Она заскулила и обхватила лапами нос.
— Куда теперь? — спросил я у Нико. — В Лос-Анджелес?
— Нет, — ответил он. — В Царство мертвых есть вход и поближе.
Глава седьмая
Меня несет в когтях моя математичка
Мы возникли из теней в Центральном парке к северу от пруда. Миссис О’Лири с трудом перепрыгнула через груду камней. Она начала принюхиваться, и я испугался, как бы она не пометила территорию, но Нико сказал:
— Ничего страшного, она просто чует обратный путь домой.
— Через скалы? — Я нахмурился.
— В подземное царство есть два основных входа. Тебе известен лишь один — в Лос-Анджелесе.
— Лодка Харона?
Нико кивнул.
— Большинство душ направляются тем путем, но есть дорожка и поуже, и найти ее потруднее. Дверь Орфея.
— Это тот, который с арфой?
— Это тот, который с лирой, — поправил меня Нико. — Но это именно он. Он с помощью музыки очаровал землю и открыл новый путь в Царство мертвых. С помощью своих песен он пробрался во дворец Аида и чуть не ушел оттуда с душой своей жены.
Я вспомнил эту историю. Орфей не должен был оглядываться, выводя жену из царства Аида, но он не удержался — оглянулся. Это была одна из тех типичных историй типа «и тут они померли — занавес». У нас, полукровок, когда мы слушаем такие истории, всегда слезы на глазах.
— Значит, мы направляемся к двери Орфея. — Я сделал вид, что поражен, однако передо мной была всего лишь груда камней. — И как же она открывается?
— Нам нужна музыка, — сказал Нико. — Как у тебя с вокалом?
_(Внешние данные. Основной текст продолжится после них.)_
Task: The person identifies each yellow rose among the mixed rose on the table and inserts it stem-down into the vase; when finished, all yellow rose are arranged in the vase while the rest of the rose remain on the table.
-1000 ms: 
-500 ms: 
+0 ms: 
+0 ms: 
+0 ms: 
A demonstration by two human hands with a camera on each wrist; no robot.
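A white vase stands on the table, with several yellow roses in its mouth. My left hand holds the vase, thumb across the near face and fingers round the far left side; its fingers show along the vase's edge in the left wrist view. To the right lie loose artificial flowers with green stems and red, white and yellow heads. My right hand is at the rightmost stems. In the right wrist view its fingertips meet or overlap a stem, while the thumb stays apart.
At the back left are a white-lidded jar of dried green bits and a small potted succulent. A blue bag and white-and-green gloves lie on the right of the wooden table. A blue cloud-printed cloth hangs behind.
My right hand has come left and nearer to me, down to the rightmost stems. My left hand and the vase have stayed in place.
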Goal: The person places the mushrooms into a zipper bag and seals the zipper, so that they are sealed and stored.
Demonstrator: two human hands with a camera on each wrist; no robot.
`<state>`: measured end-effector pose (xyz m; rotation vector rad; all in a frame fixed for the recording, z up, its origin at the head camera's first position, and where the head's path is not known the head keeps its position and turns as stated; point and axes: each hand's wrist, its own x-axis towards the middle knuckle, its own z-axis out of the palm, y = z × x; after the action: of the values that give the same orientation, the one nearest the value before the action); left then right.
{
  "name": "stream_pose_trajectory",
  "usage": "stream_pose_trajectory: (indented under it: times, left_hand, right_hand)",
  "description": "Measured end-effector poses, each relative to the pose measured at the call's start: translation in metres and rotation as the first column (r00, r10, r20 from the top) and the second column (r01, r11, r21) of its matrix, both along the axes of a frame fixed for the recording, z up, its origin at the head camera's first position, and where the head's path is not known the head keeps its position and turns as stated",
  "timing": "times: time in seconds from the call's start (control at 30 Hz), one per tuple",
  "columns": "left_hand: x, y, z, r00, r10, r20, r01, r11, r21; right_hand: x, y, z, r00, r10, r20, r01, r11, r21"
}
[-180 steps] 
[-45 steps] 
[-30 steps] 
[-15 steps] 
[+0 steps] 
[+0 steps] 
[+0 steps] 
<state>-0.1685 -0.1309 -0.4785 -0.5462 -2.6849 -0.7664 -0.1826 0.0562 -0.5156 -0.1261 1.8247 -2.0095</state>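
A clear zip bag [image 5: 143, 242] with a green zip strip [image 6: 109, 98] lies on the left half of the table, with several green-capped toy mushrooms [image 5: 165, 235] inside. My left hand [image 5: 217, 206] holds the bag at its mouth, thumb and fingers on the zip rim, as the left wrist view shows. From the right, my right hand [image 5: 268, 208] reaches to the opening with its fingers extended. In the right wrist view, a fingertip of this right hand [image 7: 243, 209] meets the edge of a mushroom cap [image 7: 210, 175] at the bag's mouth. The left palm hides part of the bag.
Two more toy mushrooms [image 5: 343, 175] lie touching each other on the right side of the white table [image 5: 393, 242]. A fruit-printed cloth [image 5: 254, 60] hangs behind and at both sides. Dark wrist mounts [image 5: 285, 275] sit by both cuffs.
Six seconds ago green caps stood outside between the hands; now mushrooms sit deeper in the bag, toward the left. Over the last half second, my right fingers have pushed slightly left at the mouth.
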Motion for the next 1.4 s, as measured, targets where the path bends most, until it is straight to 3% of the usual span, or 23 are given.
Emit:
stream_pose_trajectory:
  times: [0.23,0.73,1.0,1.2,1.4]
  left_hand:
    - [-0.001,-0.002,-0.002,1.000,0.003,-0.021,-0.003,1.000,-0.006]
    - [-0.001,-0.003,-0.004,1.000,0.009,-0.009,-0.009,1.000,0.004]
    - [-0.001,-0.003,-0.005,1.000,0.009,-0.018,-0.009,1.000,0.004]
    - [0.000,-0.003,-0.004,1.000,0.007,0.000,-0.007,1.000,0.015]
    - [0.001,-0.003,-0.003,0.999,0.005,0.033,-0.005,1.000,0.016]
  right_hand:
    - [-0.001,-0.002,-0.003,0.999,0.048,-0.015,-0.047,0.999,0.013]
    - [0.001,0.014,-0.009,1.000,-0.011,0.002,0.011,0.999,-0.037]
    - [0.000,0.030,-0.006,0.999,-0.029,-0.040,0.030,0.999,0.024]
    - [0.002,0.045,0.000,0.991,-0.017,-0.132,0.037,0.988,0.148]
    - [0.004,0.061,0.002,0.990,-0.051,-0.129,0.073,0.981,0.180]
— С пением? О нет, только не это! А ты не можешь ей сказать, чтобы она просто открылась? Ведь ты как-никак сын Аида.
— Тут все не так просто. Нам нужна музыка.
Я точно знал: если я примусь петь, то начнется землетрясение.
— У меня есть предложение получше. — Я повернулся и позвал: — Гроувер!
Ждать пришлось долго. Миссис О’Лири свернулась калачиком и задремала. Я слышал кузнечиков в лесу и уханье совы. С Сентрал-Парк-Уэст доносился шум машин. Где-то неподалеку слышалось цоканье копыт — может быть, наряд конной полиции. Наверняка они заинтересуются двумя парнями, ошивающимися в парке в час ночи, если заметят нас.
— Ничего из этого не выйдет, — сказал наконец Нико.
Но у меня было предчувствие. Впервые за несколько месяцев по моей эмпатической связи ощутимо слышался некий звон, а это означало одно из двух: либо на природный канал сразу переключилось много народу, либо Гроувер находился поблизости.
Я закрыл глаза и сосредоточился. «Гроувер!»
Я знал, что сатир находится где-то в парке. Почему я не чувствовал его эмоций? Я ощущал лишь слабое гудение в основании черепа.